● **Task**:
Starting at the first line of the data below, repeat each line word for word up to and including the line with "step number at".
⟨
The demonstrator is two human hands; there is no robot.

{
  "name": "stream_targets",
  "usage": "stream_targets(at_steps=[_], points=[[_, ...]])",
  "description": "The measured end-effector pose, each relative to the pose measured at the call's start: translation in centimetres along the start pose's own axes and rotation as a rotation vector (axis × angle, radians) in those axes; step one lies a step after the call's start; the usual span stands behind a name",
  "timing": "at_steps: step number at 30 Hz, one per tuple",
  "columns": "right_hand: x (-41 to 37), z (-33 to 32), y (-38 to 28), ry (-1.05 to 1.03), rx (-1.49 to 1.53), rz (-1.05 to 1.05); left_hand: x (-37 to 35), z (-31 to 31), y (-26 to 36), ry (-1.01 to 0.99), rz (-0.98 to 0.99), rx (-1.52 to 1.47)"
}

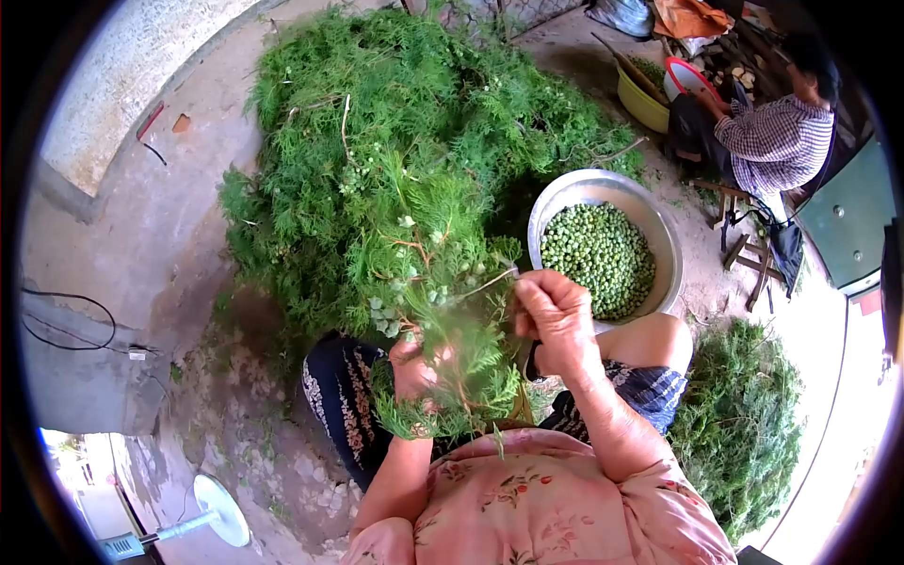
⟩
● **Answer below**:
The demonstrator is two human hands; there is no robot.

{
  "name": "stream_targets",
  "usage": "stream_targets(at_steps=[_], points=[[_, ...]])",
  "description": "The measured end-effector pose, each relative to the pose measured at the call's start: translation in centimetres along the start pose's own axes and rotation as a rotation vector (axis × angle, radians) in those axes; step one lies a step after the call's start; the usual span stands behind a name",
  "timing": "at_steps: step number at 30 Hz, one per tuple",

The exercise has been completed in full.